Dataframes

Using dataframes, each of the Exercises 2 through 9 in this tutorial can be written in 3 lines of code. You don’t need to create event loops with macros or analysis skeletons; the RDataFrame class and its associated methods handle all of that for you.1\(^,\)2

The simplest way to view RDataframe is as a way to treat an n-tuple like a spreadsheet. You can derive new columns and perform operations on a column like counting entries, summing the values, or finding the maximum/minimum value. You can also perform row-wise operations such as applying a cut (a “filter” in RDataFrame).

Here’s a simple example in Python:

import ROOT
dataframe = ROOT.RDataFrame("tree1","experiment.root")
example = dataframe.Define("pt","sqrt(px*px + py*py)") 
    .Filter("pz < 145").Count().Histo1D("pt")

This defines a dataframe that contains our standard example n-tuple tree1 from experiment.root. It then applies the following operations to the n-tuple:

  • defines a new column, pt, from a formula;

  • applies a cut of pz < 145 to all the rows;

  • counts the number of rows that pass the cut;

  • makes a histogram of pt for all the rows that pass the cut.

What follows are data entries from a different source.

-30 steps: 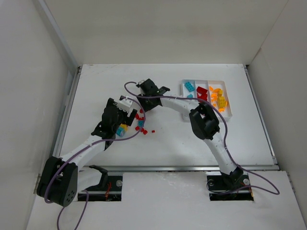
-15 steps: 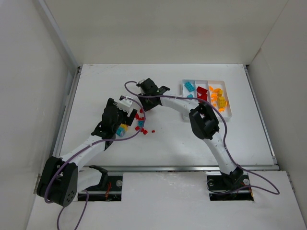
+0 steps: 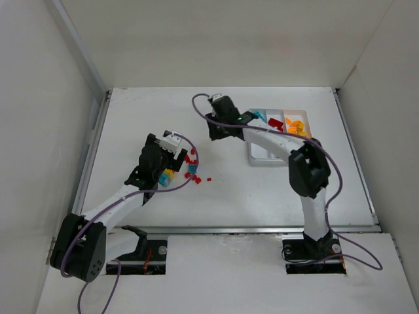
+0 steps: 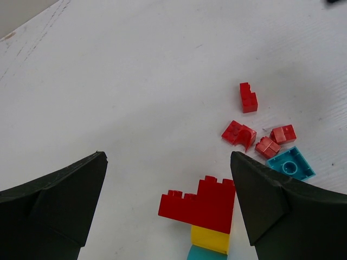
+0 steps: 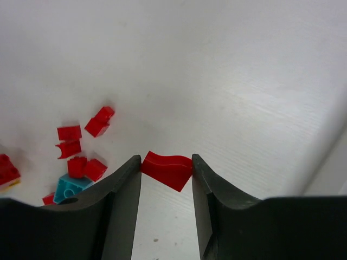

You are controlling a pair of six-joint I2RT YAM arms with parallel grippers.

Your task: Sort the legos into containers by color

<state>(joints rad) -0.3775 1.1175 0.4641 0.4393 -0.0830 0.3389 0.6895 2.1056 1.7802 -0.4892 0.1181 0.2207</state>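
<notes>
My right gripper (image 5: 166, 162) is shut on a small red curved lego (image 5: 167, 170) and holds it above the table; in the top view it (image 3: 216, 129) hangs left of the white tray (image 3: 262, 159). The tray's compartments hold teal (image 3: 259, 117), red (image 3: 275, 123) and orange (image 3: 298, 128) legos. My left gripper (image 4: 168, 157) is open, its jaws wide on either side of a stack of red, yellow and teal bricks (image 4: 204, 209). Loose red legos (image 4: 239, 132) and a teal one (image 4: 290, 164) lie just beyond it, and they also show in the top view (image 3: 191, 166).
My right arm (image 3: 275, 139) crosses over the tray's left part. White walls enclose the table on the left (image 3: 39, 131), back and right. A raised rail (image 3: 91, 157) runs along the table's left edge.
My right gripper has risen from the loose pile and moved right and back toward the tray, with the red curved lego in it. My left arm has not moved.
</notes>
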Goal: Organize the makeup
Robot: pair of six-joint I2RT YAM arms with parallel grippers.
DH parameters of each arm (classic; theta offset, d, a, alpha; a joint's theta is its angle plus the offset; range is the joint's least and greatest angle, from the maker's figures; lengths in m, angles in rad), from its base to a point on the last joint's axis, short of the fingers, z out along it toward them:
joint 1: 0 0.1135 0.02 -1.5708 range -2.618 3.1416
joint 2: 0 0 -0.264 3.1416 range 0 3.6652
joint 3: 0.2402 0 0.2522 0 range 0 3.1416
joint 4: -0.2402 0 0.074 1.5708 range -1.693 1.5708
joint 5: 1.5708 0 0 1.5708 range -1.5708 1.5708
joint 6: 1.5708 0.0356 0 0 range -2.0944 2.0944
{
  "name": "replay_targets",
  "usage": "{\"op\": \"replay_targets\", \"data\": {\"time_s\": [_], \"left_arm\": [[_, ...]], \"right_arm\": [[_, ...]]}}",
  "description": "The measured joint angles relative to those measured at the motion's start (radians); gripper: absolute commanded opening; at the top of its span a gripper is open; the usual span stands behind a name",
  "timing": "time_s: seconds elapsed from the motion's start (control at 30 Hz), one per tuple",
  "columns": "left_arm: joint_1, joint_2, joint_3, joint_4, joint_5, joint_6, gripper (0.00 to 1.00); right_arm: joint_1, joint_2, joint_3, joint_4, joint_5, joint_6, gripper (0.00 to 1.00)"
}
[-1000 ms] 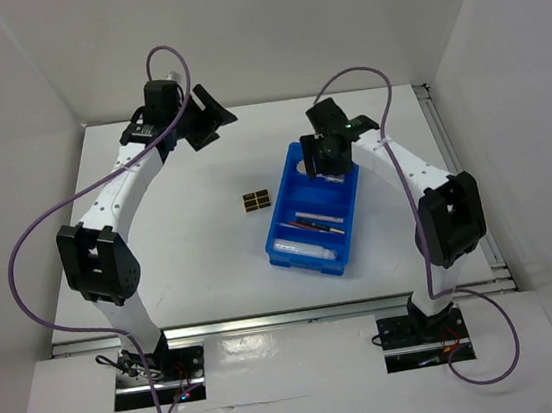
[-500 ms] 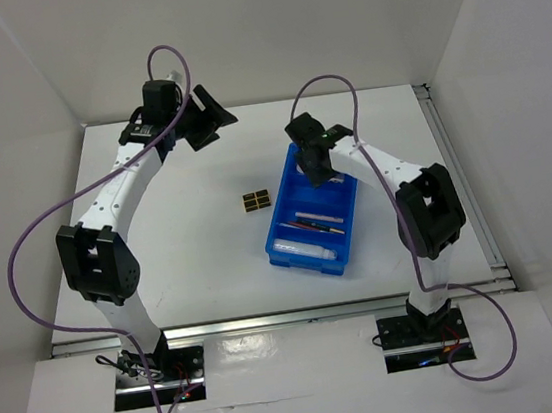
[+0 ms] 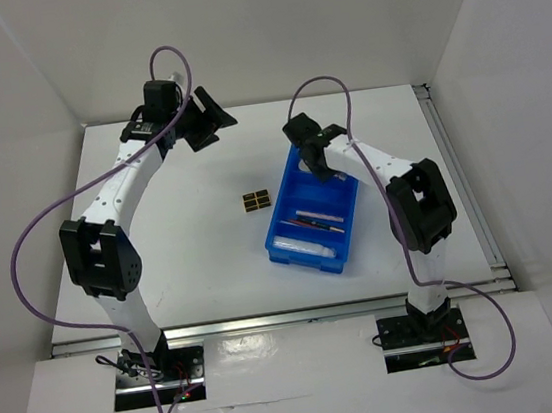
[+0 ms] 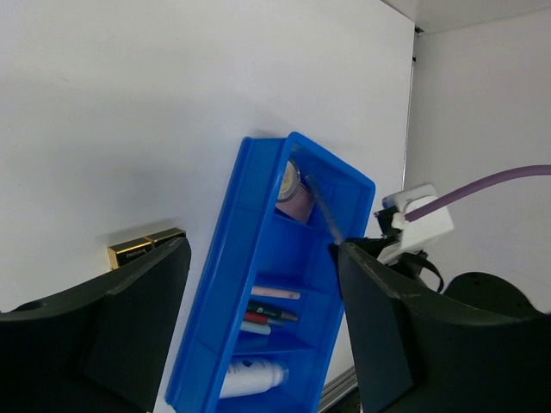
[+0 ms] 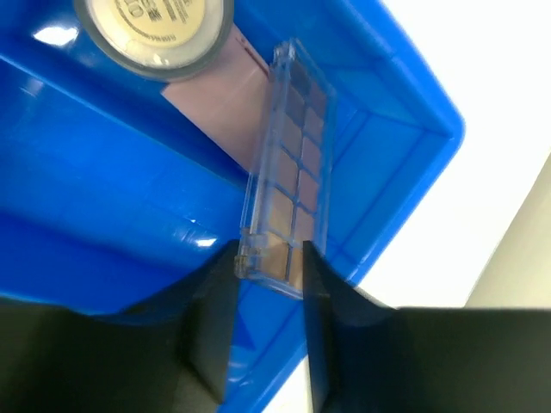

To access the value of the number of rows that pass the cut:

print ("The number of events with pz < 145 is",example.GetValue())

To draw the histogram, assuming you’ve defined a suitable canvas:

example.Draw()

For a more complete example, including the equivalent code in C++, copy the Python notebook RDataFrameExercises.ipynb from ~seligman/root-class and open it via Jupyter. You can also see other examples in these two equivalent areas (see References):

Here are other advantages of RDataFrame:

  • It’s easy to set up RDataFrame to use multiple threads, which greatly speeds up execution, though at the expense of losing control of the order in which n-tuple rows are read/written. You can turn this feature on in Python by adding the line:

    ROOT.ROOT.EnableImplicitMT
    

    In C++:

    ROOT::EnableImplicitMT();
    
  • Although I only show examples using the n-tuple tree1, you can also use other file formats as input to dataframes; e.g., TTrees and CSV files.

  • As noted above, you don’t have to worry about event loops.

  • You can easily save modified dataframes (via the Snapshot method) to preserve the work you’ve done.

With all these benefits, why didn’t I just use RDataframe in The C++ Path and The Python Path and save you some of the hassle?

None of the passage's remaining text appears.